There are various ways of querying the same information in the Cellar database due to the existence of several overlapping classes and identifiers describing the same resources. The queries generated by the function should offer a reliable way of obtaining exhaustive results, as they have been validated by the helpdesk of the Publication Office. At the same time, it is always possible there will be issues either on the query or the database side; please report any you encounter through Github.

The other arguments in elx_make_query() relate to additional metadata to be returned. The results include by default the CELEX number and exclude corrigenda (corrections of errors in legislation). Other data needs to be opted into. Make sure to select ones that are logically compatible (e.g. case law does not have a legal basis). More options should be added in the future.

Note that availability of data for each variable might have an impact on the results. The data frame returned by the query might be shrunken to the size of the variable with most missing data. It is recommended to always compare results from a desired query to a minimal query requesting only celex ids.

elx_make_query(resource_type = "directive", include_date = TRUE, include_force = TRUE) %>% 
  cat()
#> PREFIX cdm: <http://publications.europa.eu/ontology/cdm#>
#>   PREFIX annot: <http://publications.europa.eu/ontology/annotation#>
#>   PREFIX skos:<http://www.w3.org/2004/02/skos/core#>
#>   PREFIX dc:<http://purl.org/dc/elements/1.1/>
#>   PREFIX xsd:<http://www.w3.org/2001/XMLSchema#>
#>   PREFIX rdf:<http://www.w3.org/1999/02/22-rdf-syntax-ns#>
#>   PREFIX owl:<http://www.w3.org/2002/07/owl#>
#>   select distinct ?work ?type ?celex ?date ?force where{ ?work cdm:work_has_resource-type ?type. FILTER(?type=<http://publications.europa.eu/resource/authority/resource-type/DIR>||
#>   ?type=<http://publications.europa.eu/resource/authority/resource-type/DIR_IMPL>||
#>   ?type=<http://publications.europa.eu/resource/authority/resource-type/DIR_DEL>) 
#>  FILTER not exists{?work cdm:work_has_resource-type <http://publications.europa.eu/resource/authority/resource-type/CORRIGENDUM>} OPTIONAL{?work cdm:resource_legal_id_celex ?celex.} OPTIONAL{?work cdm:work_date_document ?date.} OPTIONAL{?work cdm:resource_legal_in-force ?force.} FILTER not exists{?work cdm:do_not_index "true"^^<http://www.w3.org/2001/XMLSchema#boolean>}. }

# minimal query: elx_make_query(resource_type = "directive")

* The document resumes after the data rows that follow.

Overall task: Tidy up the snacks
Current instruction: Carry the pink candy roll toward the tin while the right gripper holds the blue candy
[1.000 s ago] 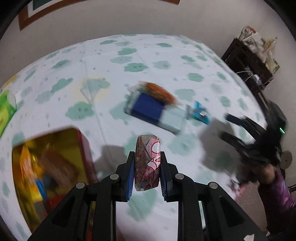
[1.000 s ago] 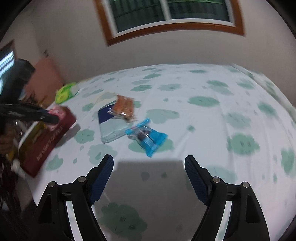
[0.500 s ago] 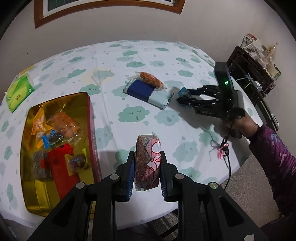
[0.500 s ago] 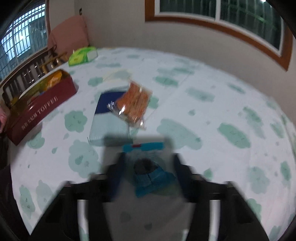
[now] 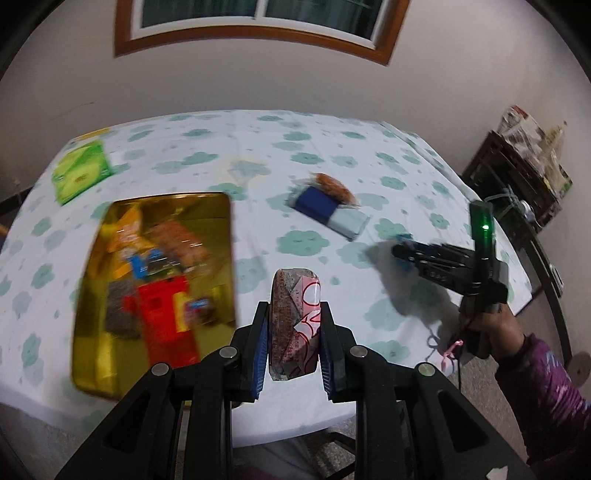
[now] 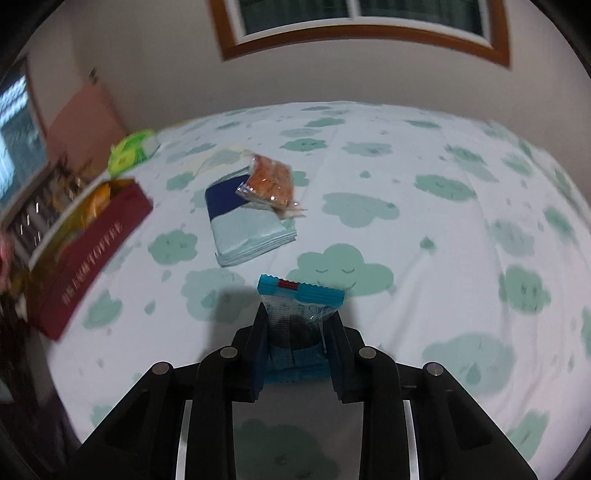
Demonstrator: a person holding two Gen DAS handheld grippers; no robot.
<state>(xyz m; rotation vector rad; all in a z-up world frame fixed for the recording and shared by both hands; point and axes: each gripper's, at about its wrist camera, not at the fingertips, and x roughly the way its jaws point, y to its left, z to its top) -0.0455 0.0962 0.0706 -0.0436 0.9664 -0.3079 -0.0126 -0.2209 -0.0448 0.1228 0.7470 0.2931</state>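
Note:
My left gripper (image 5: pixel 293 325) is shut on a pink and white wrapped snack (image 5: pixel 295 321), held above the table's near edge, right of the gold tin (image 5: pixel 88 354) that holds several snacks. My right gripper (image 6: pixel 297 328) is shut on a blue wrapped cookie packet (image 6: pixel 301 295), just over the tablecloth. In the left wrist view, the right gripper (image 5: pixel 400 253) shows at the right, in a person's hand (image 5: pixel 491 328). A blue and pale packet (image 6: pixel 247 221) lies mid-table with an orange snack bag (image 6: pixel 271 182) leaning on it. The tin's red side (image 6: pixel 92 258) shows at the left.
A green packet (image 5: pixel 79 171) lies at the table's far left corner. The cloud-patterned tablecloth (image 6: pixel 443 229) covers the table. A dark shelf with clutter (image 5: pixel 517 177) stands past the table's right side. A wall with a wood-framed window (image 6: pixel 354 22) is behind.
My right gripper moved up to the blue cookie packet and shut on it. My left gripper carried the pink snack back and up, so the tin now shows whole at its left.

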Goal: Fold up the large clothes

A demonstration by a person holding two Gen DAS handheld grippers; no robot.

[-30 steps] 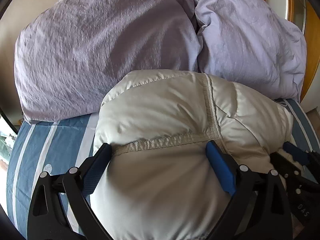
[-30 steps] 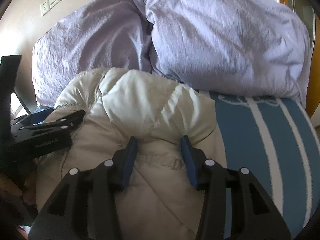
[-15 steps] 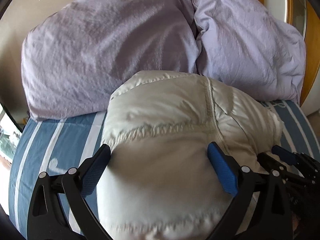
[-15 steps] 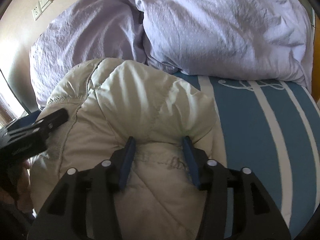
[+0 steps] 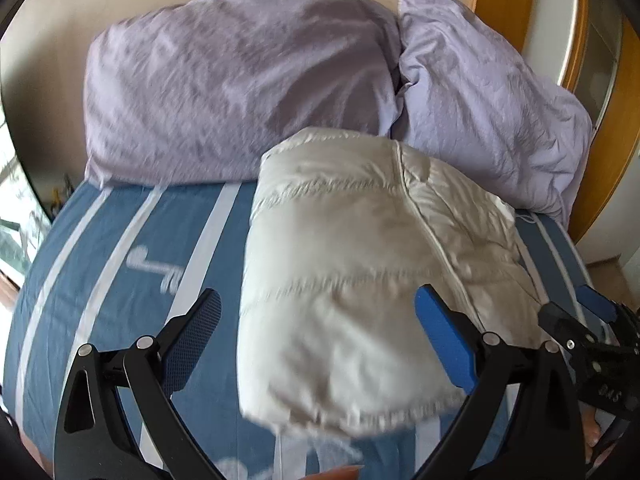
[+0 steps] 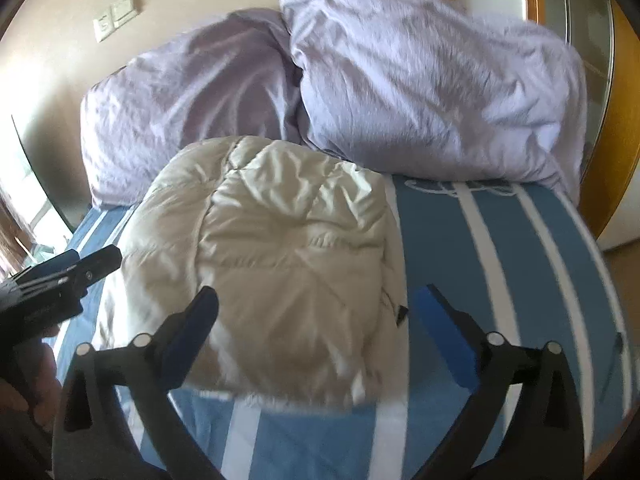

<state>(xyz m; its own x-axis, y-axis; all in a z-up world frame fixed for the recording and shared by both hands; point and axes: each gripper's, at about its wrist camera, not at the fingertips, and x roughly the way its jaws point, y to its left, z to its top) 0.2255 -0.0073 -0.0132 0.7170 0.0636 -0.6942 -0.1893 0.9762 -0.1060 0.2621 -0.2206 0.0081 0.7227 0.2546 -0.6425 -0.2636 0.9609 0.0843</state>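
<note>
The folded white puffer jacket (image 5: 352,280) lies on the blue striped bed (image 5: 120,264), its far end against the lilac pillows (image 5: 240,80) at the head edge. Left gripper (image 5: 316,336): jaws spread wide, nothing pinched. Right gripper (image 6: 316,328): jaws have just been opening, now fully spread above the jacket, pads clear of the fabric.

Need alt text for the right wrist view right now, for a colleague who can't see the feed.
A folded cream puffer jacket lies on a blue bedsheet with white stripes, in front of two lilac pillows. The right tool, jaws just opened wide, frames the jacket's near edge without gripping it. The left tool shows at the left edge.
</note>
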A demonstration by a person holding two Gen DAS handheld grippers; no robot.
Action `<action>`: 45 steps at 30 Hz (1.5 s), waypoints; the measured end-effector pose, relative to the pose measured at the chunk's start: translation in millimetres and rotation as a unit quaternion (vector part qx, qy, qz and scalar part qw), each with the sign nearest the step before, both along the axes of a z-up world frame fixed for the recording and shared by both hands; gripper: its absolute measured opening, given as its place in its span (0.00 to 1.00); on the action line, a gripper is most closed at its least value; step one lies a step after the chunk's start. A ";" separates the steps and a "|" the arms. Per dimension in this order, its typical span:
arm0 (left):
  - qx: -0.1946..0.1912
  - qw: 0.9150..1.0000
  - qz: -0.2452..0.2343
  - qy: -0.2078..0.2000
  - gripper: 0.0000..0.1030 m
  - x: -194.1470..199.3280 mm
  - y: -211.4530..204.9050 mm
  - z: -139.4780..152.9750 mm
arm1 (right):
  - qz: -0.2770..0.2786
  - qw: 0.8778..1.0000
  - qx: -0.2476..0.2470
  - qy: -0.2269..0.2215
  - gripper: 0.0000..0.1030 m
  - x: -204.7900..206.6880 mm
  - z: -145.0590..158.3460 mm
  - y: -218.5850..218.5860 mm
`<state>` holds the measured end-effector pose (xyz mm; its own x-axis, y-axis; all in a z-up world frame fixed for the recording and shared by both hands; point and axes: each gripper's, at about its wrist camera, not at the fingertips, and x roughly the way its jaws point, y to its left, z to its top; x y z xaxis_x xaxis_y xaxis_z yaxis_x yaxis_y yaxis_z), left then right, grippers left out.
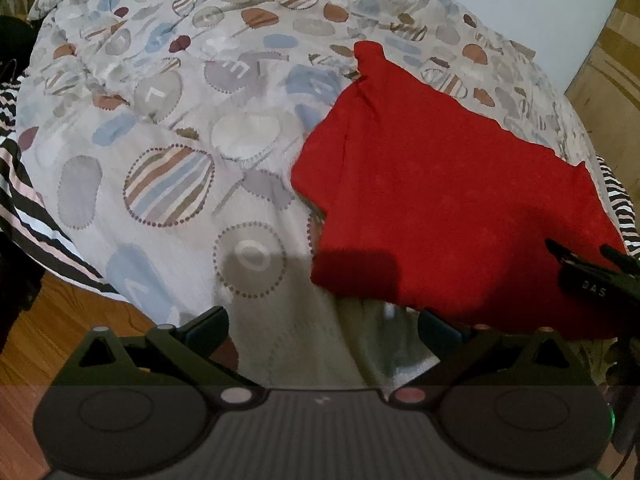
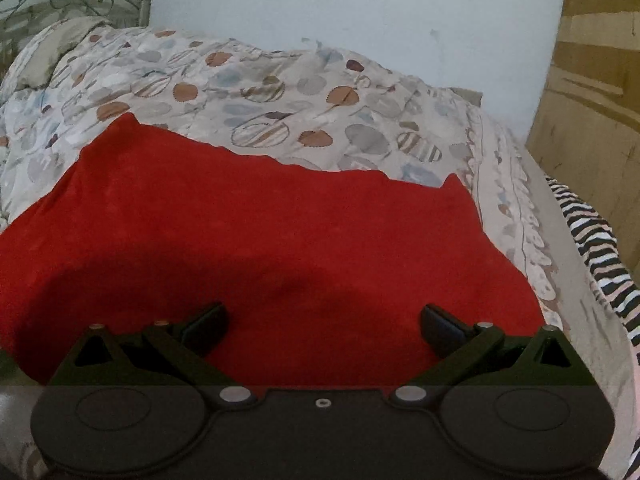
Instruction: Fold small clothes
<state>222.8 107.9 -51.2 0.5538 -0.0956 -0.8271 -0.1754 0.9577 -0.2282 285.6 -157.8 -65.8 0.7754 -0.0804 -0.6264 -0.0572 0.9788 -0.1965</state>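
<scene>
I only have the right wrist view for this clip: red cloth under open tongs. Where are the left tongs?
Observer: The left tongs sit at the cloth's near-left corner, over the quilt, jaws open.
Operator: Anything to the left of the bed?
Observer: Yes, wooden floor shows below the bed's near-left edge.
Operator: Is my tool visible from there?
Observer: The right tongs show at the far right, over the cloth's near-right part.
Operator: How does the cloth's far-left corner look?
Observer: It ends in a narrow, wrinkled tab pointing toward the wall.
</scene>
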 end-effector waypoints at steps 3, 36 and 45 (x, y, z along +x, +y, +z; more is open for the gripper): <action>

elx_make_query(resource_type = "recommendation", include_date = TRUE, include_lbs = TRUE) %>% 
  cat()
#> PREFIX cdm: <http://publications.europa.eu/ontology/cdm#>
#>   PREFIX annot: <http://publications.europa.eu/ontology/annotation#>
#>   PREFIX skos:<http://www.w3.org/2004/02/skos/core#>
#>   PREFIX dc:<http://purl.org/dc/elements/1.1/>
#>   PREFIX xsd:<http://www.w3.org/2001/XMLSchema#>
#>   PREFIX rdf:<http://www.w3.org/1999/02/22-rdf-syntax-ns#>
#>   PREFIX owl:<http://www.w3.org/2002/07/owl#>
#>   select distinct ?work ?type ?celex ?date ?lbs ?lbcelex ?lbsuffix where{ ?work cdm:work_has_resource-type ?type. FILTER(?type=<http://publications.europa.eu/resource/authority/resource-type/RECO>||
#>                    ?type=<http://publications.europa.eu/resource/authority/resource-type/RECO_DEC>||
#>                    ?type=<http://publications.europa.eu/resource/authority/resource-type/RECO_DIR>||
#>                    ?type=<http://publications.europa.eu/resource/authority/resource-type/RECO_OPIN>||
#>                    ?type=<http://publications.europa.eu/resource/authority/resource-type/RECO_RES>||
#>                    ?type=<http://publications.europa.eu/resource/authority/resource-type/RECO_REG>||
#>                    ?type=<http://publications.europa.eu/resource/authority/resource-type/RECO_RECO>||
#>                    ?type=<http://publications.europa.eu/resource/authority/resource-type/RECO_DRAFT>) 
#>  FILTER not exists{?work cdm:work_has_resource-type <http://publications.europa.eu/resource/authority/resource-type/CORRIGENDUM>} OPTIONAL{?work cdm:resource_legal_id_celex ?celex.} OPTIONAL{?work cdm:work_date_document ?date.} OPTIONAL{?work cdm:resource_legal_based_on_resource_legal ?lbs.
#>     ?lbs cdm:resource_legal_id_celex ?lbcelex.
#>     OPTIONAL{?bn owl:annotatedSource ?work.
#>     ?bn owl:annotatedProperty <http://publications.europa.eu/ontology/cdm#resource_legal_based_on_resource_legal>.
#>     ?bn owl:annotatedTarget ?lbs.
#>     ?bn annot:comment_on_legal_basis ?lbsuffix}} FILTER not exists{?work cdm:do_not_index "true"^^<http://www.w3.org/2001/XMLSchema#boolean>}. }

# minimal query: elx_make_query(resource_type = "recommendation")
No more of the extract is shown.